What to work on: Your answer should be one number: the count of lines in these entries that hold the word "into".

Records from a collection

□ □ □ □ □

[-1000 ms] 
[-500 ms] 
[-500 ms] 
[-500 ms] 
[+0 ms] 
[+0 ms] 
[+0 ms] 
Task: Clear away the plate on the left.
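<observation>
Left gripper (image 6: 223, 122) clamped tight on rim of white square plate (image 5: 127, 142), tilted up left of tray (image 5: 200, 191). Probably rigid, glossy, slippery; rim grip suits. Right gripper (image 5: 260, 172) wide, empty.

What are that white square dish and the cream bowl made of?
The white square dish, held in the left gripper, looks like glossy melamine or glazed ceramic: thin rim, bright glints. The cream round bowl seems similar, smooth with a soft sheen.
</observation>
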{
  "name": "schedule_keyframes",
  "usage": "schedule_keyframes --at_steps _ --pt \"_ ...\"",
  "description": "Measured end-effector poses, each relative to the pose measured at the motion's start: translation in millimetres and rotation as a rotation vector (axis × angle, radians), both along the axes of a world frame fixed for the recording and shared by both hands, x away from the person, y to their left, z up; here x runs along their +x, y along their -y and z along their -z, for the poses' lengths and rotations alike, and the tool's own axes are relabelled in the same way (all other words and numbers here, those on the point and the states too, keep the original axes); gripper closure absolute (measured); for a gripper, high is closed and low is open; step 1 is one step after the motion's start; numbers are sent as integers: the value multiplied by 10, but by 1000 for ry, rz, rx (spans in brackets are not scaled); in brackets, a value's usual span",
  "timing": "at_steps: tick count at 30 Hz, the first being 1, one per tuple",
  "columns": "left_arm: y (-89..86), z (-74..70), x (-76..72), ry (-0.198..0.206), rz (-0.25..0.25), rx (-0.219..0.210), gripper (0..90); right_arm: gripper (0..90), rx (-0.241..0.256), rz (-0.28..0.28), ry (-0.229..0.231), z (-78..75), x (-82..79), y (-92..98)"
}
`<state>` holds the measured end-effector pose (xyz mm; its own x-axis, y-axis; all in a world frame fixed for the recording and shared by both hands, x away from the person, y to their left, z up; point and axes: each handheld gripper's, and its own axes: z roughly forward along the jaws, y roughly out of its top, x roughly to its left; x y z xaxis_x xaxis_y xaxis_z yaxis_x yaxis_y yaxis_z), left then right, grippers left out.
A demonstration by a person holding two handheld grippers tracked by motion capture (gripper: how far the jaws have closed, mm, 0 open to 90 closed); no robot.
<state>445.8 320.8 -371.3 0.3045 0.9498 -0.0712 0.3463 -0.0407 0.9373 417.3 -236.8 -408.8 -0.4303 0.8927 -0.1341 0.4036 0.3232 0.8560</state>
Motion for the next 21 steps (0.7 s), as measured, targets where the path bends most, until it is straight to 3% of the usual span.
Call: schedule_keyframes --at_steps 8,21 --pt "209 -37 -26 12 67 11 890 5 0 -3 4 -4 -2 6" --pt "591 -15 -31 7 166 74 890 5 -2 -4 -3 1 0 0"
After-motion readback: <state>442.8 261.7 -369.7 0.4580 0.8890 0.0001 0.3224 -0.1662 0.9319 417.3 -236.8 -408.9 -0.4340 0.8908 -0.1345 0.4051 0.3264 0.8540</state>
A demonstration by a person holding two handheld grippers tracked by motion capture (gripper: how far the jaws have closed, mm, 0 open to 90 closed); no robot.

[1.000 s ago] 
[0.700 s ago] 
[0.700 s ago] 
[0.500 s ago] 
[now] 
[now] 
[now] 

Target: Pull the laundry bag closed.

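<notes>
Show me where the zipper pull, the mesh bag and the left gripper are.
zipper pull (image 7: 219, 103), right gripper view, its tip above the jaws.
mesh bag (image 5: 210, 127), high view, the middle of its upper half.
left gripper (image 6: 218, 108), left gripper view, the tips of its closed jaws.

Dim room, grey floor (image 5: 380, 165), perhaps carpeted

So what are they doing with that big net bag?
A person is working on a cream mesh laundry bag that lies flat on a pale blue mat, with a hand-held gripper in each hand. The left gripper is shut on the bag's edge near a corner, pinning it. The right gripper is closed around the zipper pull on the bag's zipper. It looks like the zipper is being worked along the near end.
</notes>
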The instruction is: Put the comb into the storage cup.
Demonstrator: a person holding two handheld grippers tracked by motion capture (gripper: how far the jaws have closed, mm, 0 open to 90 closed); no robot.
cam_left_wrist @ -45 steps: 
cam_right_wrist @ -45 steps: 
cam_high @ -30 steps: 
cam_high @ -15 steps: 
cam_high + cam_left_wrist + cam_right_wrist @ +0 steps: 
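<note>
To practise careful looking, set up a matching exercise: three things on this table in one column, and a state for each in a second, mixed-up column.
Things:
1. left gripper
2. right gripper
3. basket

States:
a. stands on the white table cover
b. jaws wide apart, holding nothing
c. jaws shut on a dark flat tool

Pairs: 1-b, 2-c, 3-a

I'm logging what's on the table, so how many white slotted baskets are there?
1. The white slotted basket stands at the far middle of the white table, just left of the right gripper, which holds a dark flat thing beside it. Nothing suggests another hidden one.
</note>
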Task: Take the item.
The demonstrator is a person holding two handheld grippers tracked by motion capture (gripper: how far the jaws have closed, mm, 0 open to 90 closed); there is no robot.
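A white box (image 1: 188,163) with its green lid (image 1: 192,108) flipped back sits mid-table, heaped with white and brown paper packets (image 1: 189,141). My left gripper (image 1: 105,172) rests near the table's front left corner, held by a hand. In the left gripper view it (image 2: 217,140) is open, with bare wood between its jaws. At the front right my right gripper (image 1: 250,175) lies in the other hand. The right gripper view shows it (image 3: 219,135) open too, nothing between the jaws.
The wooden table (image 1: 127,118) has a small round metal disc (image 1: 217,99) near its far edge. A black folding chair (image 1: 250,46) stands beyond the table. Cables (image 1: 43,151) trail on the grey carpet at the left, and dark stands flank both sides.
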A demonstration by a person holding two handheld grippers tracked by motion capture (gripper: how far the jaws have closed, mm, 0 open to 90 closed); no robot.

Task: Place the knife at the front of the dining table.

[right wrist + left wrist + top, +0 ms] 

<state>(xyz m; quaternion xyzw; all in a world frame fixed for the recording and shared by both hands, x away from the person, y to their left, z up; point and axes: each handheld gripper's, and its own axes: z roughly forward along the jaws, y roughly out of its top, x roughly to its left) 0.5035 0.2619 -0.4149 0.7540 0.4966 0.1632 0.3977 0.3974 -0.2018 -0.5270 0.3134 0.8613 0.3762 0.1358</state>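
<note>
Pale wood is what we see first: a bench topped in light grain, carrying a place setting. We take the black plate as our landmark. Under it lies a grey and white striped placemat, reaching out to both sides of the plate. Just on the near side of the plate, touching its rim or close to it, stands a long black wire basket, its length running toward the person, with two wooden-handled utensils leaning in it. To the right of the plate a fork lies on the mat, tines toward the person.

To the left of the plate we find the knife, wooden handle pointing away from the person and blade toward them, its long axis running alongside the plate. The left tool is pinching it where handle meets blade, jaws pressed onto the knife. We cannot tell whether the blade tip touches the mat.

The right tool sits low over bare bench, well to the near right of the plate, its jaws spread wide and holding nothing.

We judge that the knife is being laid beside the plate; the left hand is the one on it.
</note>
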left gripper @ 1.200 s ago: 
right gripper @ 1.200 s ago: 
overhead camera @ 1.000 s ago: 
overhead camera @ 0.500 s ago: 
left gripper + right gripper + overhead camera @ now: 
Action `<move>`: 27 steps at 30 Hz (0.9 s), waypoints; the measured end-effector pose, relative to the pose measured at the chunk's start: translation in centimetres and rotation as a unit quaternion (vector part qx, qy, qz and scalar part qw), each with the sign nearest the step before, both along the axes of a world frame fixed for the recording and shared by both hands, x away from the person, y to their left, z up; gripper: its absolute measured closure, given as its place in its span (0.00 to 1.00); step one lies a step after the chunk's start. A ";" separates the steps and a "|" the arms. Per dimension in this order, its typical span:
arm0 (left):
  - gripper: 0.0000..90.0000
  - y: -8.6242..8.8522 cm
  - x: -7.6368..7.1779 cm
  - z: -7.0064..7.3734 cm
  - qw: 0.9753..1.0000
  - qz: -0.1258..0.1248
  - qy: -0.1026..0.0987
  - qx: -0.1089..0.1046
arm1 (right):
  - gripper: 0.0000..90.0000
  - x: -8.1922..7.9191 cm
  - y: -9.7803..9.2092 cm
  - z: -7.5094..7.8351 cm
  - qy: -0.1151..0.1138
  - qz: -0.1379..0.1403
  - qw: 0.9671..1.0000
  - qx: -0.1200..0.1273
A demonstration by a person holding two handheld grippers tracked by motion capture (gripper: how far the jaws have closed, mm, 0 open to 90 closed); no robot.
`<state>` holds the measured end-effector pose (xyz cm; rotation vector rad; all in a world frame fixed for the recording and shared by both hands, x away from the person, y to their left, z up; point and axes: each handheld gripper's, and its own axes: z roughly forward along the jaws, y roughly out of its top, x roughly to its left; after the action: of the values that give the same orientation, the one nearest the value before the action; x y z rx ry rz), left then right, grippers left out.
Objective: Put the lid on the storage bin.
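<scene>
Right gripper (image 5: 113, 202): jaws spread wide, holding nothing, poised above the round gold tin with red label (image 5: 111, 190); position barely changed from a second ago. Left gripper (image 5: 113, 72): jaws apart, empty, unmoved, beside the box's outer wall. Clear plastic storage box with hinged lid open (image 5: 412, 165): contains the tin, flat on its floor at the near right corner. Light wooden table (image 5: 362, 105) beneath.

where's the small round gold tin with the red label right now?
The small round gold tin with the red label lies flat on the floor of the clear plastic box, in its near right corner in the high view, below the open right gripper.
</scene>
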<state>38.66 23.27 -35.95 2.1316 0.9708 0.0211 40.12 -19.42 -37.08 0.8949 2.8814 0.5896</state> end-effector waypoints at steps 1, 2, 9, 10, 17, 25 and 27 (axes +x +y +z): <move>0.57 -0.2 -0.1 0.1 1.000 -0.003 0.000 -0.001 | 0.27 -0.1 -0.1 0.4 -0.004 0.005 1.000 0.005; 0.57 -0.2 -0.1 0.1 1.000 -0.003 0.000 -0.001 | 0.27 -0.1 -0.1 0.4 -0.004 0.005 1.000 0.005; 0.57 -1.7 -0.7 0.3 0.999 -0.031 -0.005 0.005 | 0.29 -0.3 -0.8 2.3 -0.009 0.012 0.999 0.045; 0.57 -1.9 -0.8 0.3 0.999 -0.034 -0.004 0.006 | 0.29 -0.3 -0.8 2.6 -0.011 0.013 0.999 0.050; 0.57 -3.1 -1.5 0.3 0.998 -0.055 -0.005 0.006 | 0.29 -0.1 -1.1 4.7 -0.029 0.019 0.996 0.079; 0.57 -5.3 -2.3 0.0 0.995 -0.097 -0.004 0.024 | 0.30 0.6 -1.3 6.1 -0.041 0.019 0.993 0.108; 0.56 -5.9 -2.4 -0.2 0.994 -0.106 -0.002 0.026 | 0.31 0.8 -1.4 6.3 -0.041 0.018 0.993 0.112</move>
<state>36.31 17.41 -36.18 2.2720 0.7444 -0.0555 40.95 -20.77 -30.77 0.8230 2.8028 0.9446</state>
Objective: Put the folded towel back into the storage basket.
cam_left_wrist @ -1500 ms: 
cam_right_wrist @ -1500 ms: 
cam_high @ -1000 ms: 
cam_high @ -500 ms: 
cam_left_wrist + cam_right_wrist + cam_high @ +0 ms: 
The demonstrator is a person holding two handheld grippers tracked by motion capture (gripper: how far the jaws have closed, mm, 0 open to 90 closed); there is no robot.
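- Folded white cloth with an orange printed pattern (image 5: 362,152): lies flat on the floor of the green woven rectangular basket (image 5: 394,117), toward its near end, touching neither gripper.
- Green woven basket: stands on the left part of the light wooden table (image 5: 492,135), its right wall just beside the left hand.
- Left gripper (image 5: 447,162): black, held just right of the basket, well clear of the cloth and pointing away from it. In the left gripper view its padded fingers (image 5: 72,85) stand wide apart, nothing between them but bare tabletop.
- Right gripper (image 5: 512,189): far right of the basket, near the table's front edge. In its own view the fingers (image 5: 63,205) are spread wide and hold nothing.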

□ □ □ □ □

Answer to this exercise: 2